Bone Marrow transplantation
1 mo old mdx/θ−/− mice were X-irradiated (8 Gy per mouse) by a Siemens linear accelerator operating at 10 MV, at a rate of 3 Gy/min. At 2 h postirradiation, the mice were intravenously injected with bone marrow cell suspension derived from age-matching mdx or mdx/θ−/− mice. Mice were sacrificed 6 weeks after transplantation, and bone marrow, thymus and spleen were evaluated for exogenous cells accumulation. Different muscles were dissected for morphological and molecular analyses.
PCR genotyping
Genomic DNA PCR, for PKCθ−/− mutation, was conducted as previously described [36]. A 700 bp PCR fragment is expected for the mutated PKCθ gene, while a 400 bp PCR fragment for the WT one.
Statistical analysis
Quantitative data are presented as means ± SEM or ± SD (as specified) of at least three independent experiments. Statistical analysis to determine significance was performed using paired Student's t tests. Differences were considered to be statistically significant at the p<0.05 level.
Acknowledgments
We thank Prof. DA. Littman, NYU, NY, USA, for providing the PKCθ mutant mice; we also thank Prof. Antonio Musarò, for advice in functional studies, Prof. Mario Molinaro, for continuous discussion and critical reading of the manuscript, and Dr. Fabrizio Padula, for FACS analysis, all from DAHFMO, Histology Unit.
Footnotes
Competing Interests: The authors have declared that no competing interests exist.

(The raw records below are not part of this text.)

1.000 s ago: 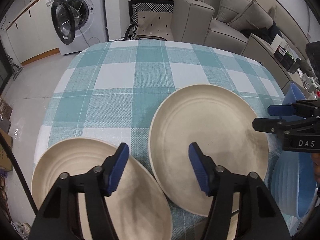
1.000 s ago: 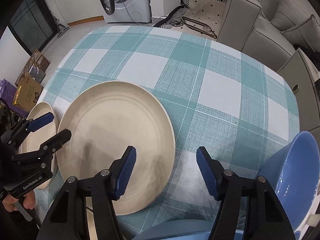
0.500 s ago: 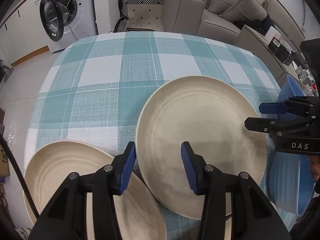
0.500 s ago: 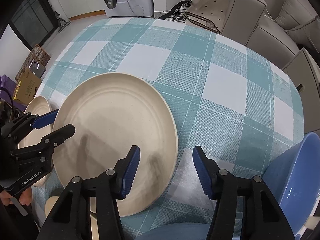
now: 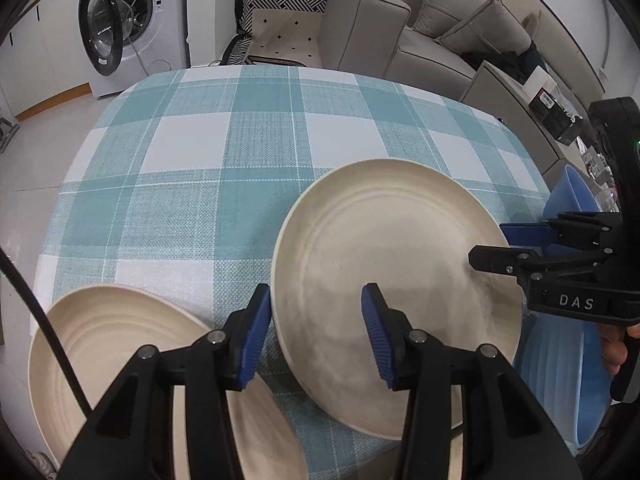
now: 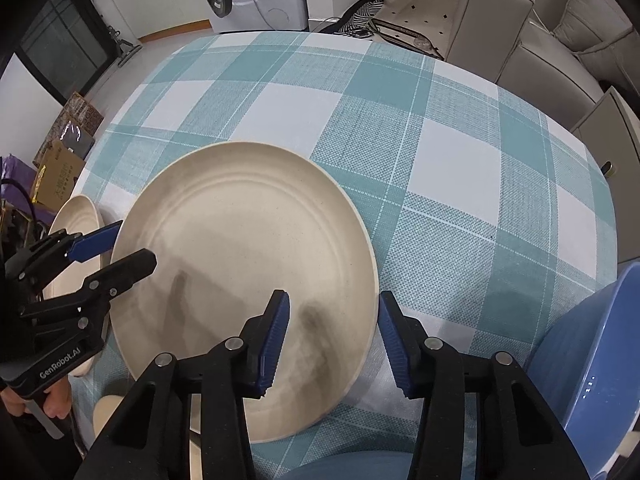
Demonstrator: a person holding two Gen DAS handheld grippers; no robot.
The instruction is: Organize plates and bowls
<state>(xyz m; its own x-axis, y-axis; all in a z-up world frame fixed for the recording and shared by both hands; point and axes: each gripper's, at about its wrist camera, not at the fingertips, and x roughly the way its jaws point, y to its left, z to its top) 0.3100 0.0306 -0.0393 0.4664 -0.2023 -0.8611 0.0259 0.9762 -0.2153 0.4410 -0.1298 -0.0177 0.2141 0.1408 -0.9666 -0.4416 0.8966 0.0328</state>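
I am straddling the round cream plate's (image 5: 396, 256) rim with both grippers — left gripper (image 5: 316, 336) jaws apart, right gripper (image 6: 334, 334) closing (pads not touching).

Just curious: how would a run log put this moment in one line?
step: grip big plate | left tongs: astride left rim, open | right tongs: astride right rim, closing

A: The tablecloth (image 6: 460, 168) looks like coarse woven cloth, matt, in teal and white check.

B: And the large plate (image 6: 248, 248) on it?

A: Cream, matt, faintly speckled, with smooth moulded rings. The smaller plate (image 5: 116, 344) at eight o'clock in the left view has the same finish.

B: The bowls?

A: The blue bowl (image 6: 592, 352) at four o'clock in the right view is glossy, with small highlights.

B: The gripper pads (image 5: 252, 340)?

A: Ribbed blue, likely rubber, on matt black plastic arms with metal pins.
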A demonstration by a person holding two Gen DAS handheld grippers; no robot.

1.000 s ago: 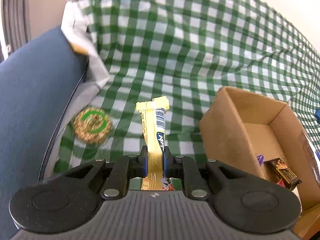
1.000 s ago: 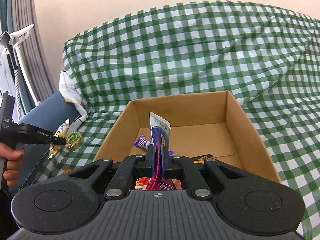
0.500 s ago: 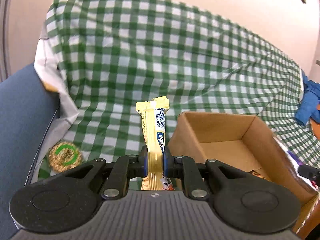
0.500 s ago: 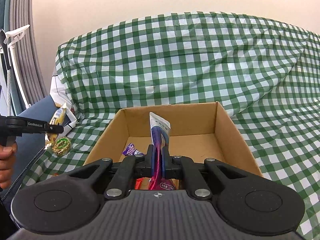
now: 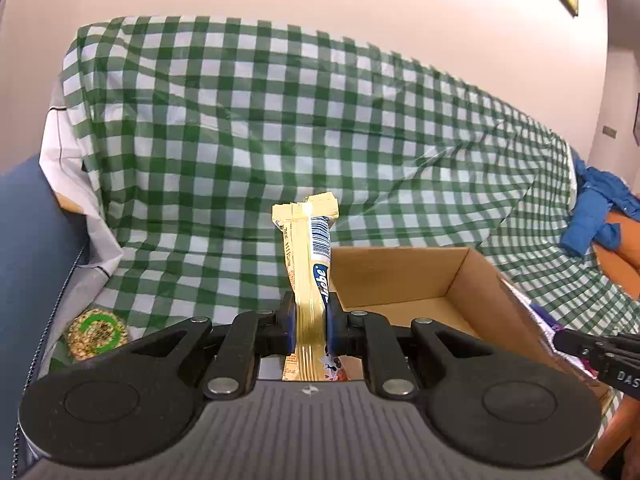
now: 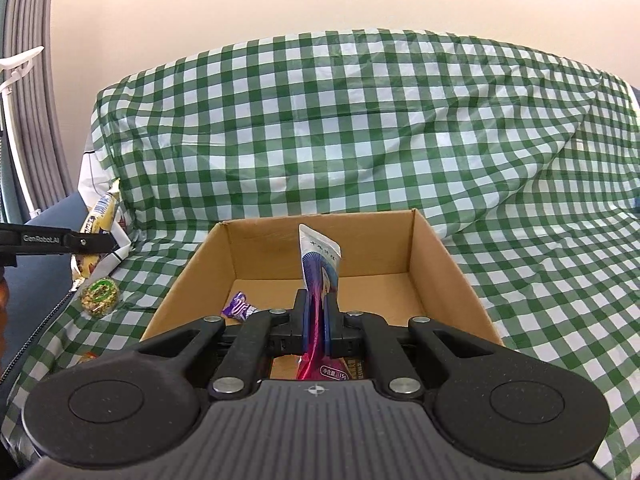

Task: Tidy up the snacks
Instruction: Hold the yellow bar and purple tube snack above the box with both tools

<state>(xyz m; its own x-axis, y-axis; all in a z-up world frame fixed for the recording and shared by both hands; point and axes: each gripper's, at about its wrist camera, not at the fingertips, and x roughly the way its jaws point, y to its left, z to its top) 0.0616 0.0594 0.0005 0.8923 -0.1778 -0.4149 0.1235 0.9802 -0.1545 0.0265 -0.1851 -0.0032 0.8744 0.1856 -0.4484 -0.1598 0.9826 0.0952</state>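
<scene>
My left gripper (image 5: 311, 322) is shut on a yellow snack bar (image 5: 308, 256) that stands upright, held above the green checked cloth left of the open cardboard box (image 5: 404, 276). My right gripper (image 6: 316, 322) is shut on a purple and white snack pouch (image 6: 318, 264), held over the near edge of the box (image 6: 320, 256). A small purple candy (image 6: 239, 305) lies on the box floor. A round green-marked snack (image 5: 97, 333) lies on the cloth at left; it also shows in the right wrist view (image 6: 99, 297). The left gripper with its bar appears there too (image 6: 98, 236).
A green checked cloth (image 6: 360, 140) covers the sofa seat and back. A blue cushion or armrest (image 5: 28, 248) is at left. Blue and orange fabric (image 5: 600, 216) lies at far right. A wall stands behind.
My left gripper has lifted and swung right with the yellow bar, toward the box. My right gripper has drawn back slightly and raised its view, still holding the pouch over the box.
</scene>
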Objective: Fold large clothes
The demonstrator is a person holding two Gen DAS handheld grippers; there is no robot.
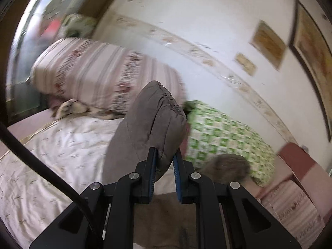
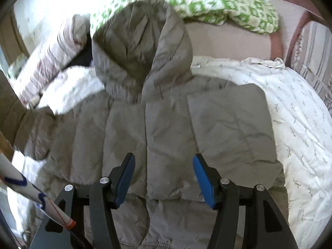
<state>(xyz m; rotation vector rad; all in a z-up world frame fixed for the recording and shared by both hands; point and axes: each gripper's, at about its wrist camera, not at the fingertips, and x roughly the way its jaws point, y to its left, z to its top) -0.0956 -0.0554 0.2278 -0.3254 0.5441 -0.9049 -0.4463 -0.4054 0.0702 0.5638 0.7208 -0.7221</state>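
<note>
A grey puffy hooded jacket (image 2: 170, 128) lies spread on a white bed cover (image 2: 300, 124), its hood (image 2: 143, 47) toward the pillows. In the left wrist view my left gripper (image 1: 165, 155) is shut on the jacket's sleeve cuff (image 1: 153, 120), which stands up between the blue pads, lifted above the bed. In the right wrist view my right gripper (image 2: 164, 161) stands open above the jacket's lower front, nothing between its fingers. The right sleeve is folded across the jacket body.
A green checked pillow (image 2: 207, 2) and a pink striped floral pillow (image 1: 93, 74) rest at the head of the bed. Framed pictures (image 1: 311, 47) hang on the white wall. A patterned sleeve (image 2: 31, 195) of a person shows at lower left.
</note>
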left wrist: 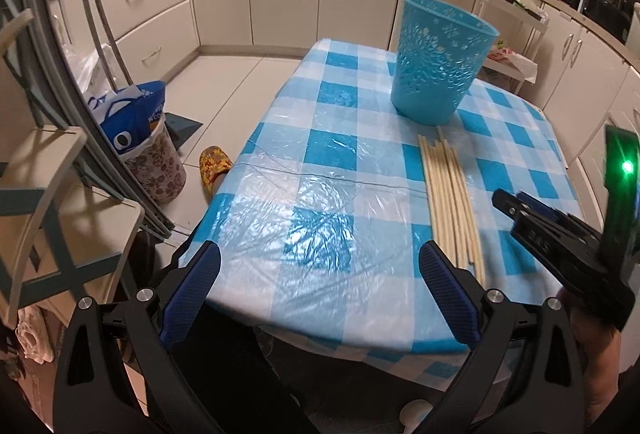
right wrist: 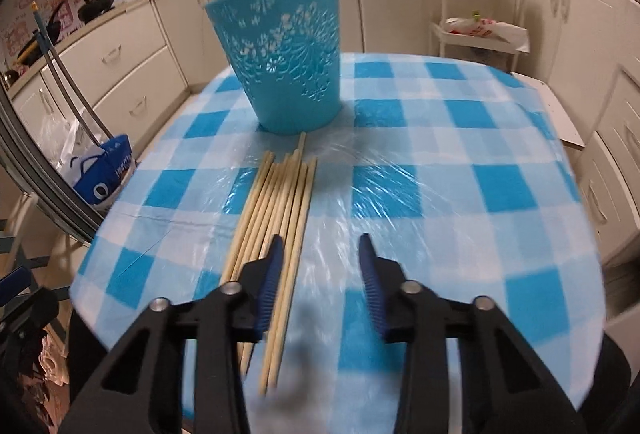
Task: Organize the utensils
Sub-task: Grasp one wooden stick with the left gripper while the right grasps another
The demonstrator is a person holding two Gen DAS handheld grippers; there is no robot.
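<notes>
The chopsticks (right wrist: 276,218) lie flat on the table (right wrist: 460,193), side by side in a neat bunch. Their far tips point at the blue basket (right wrist: 286,61), and one tip almost touches its bottom. The basket stands upright and open at the top, so I think the sticks are meant to go in there. Lying close together like this, they could be picked up a few at a time.

The right claw (right wrist: 320,270) is right over the near part of the bunch. Its jaws are partly apart, with nothing pinched. One finger sits over the sticks and the other over bare cloth, and a stick or two shows in the gap.

The left claw (left wrist: 320,290) is spread wide and empty, near the table's front edge, just beside the sticks. It looks ready to help.
</notes>
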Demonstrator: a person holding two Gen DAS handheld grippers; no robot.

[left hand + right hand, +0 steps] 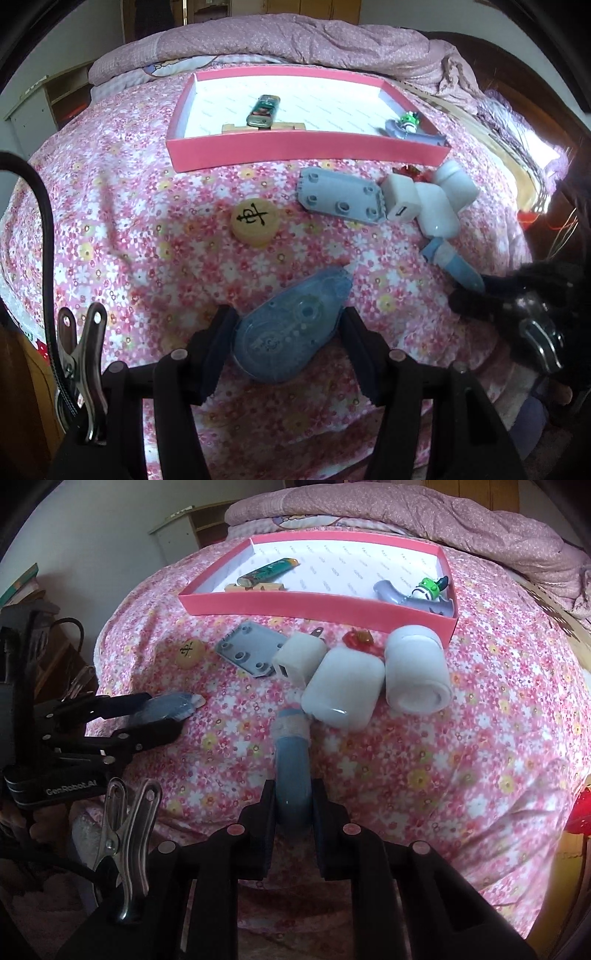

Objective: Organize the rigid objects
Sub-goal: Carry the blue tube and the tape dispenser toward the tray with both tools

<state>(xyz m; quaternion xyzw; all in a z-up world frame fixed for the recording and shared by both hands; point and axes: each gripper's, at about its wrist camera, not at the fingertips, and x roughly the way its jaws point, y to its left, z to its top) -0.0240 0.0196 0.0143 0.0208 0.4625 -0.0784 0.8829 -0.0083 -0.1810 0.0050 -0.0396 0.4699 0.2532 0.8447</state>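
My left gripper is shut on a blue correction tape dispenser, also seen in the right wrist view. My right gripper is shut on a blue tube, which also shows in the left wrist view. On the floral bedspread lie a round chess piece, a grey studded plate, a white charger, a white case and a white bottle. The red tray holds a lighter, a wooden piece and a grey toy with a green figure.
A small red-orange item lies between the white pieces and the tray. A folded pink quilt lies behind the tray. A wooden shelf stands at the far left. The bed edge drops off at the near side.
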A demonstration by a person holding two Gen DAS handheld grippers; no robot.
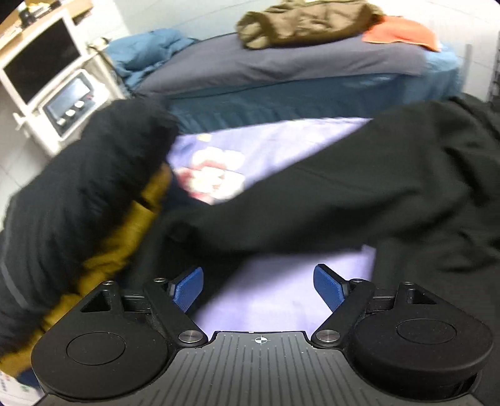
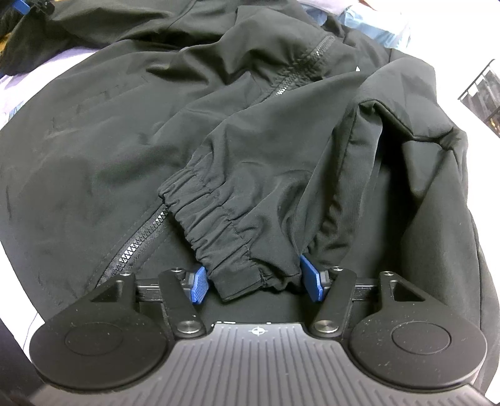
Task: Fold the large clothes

Funding: This work was supported by the Italian Ministry for University and Research, by the Sapienza University of Rome, by the French Association against Myopathies and by the Italian Space Agency. Dr. Madaro is recipient of a Duchenne Parent Project, Netherland, Fellowship. The funders had no role in study design, data collection and analysis, decision to publish, or preparation of the manuscript.